Your instructions: Print nothing but the lines below starting at the line that holds "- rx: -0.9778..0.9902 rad" and ending at the line that holds "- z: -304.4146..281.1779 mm", including both, each exactly as written.

Source data:
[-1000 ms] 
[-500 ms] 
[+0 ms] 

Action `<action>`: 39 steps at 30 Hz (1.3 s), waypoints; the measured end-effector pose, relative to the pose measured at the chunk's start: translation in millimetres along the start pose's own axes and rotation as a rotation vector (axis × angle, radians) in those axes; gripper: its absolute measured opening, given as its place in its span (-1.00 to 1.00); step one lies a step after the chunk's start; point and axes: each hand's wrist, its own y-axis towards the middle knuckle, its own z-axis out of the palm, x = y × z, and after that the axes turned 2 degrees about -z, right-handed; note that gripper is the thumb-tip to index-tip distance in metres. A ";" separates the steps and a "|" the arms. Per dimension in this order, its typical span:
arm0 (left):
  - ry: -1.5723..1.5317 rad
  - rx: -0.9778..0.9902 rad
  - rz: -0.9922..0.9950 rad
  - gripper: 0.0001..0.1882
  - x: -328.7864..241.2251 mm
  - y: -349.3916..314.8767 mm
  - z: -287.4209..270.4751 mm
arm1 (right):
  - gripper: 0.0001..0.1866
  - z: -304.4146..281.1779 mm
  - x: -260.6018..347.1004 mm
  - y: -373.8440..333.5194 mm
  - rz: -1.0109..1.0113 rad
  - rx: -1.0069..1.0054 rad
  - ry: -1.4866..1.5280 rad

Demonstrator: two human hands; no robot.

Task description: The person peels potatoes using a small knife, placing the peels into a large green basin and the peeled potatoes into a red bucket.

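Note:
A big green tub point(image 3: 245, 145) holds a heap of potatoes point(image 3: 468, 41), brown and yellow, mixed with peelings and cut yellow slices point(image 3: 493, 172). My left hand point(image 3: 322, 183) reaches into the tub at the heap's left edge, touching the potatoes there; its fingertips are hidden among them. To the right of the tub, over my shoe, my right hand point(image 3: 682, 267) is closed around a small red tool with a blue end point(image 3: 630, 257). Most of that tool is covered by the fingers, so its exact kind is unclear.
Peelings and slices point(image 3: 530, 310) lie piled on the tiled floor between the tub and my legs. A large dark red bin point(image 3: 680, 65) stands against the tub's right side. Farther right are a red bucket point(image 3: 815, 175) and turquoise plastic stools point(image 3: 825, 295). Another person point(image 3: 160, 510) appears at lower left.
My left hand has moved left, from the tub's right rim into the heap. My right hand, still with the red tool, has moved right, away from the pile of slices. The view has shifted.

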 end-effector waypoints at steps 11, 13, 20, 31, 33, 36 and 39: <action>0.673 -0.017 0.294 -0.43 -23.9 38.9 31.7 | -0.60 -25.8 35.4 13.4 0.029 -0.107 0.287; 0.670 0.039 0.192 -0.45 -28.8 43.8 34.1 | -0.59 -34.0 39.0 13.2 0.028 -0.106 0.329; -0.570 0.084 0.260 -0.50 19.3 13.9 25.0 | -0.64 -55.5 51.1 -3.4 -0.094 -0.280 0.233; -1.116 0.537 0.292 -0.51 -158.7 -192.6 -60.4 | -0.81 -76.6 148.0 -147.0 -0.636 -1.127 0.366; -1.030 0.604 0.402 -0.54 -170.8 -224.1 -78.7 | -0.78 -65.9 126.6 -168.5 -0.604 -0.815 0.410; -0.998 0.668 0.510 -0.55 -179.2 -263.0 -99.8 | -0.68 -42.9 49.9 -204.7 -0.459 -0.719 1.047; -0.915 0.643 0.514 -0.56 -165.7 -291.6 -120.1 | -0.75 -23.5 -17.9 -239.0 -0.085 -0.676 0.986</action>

Answer space:
  - rx: -0.9778..0.9902 rad
  - rz: -0.9922..0.9950 rad
  - gripper: 0.0001..0.1882
  - x: -328.7864..241.2251 mm
  - y: -349.3916..314.8767 mm
  - z: -287.4209..270.4751 mm
arm1 (right):
  - gripper: 0.0001..0.1866
  - z: -304.4146..281.1779 mm

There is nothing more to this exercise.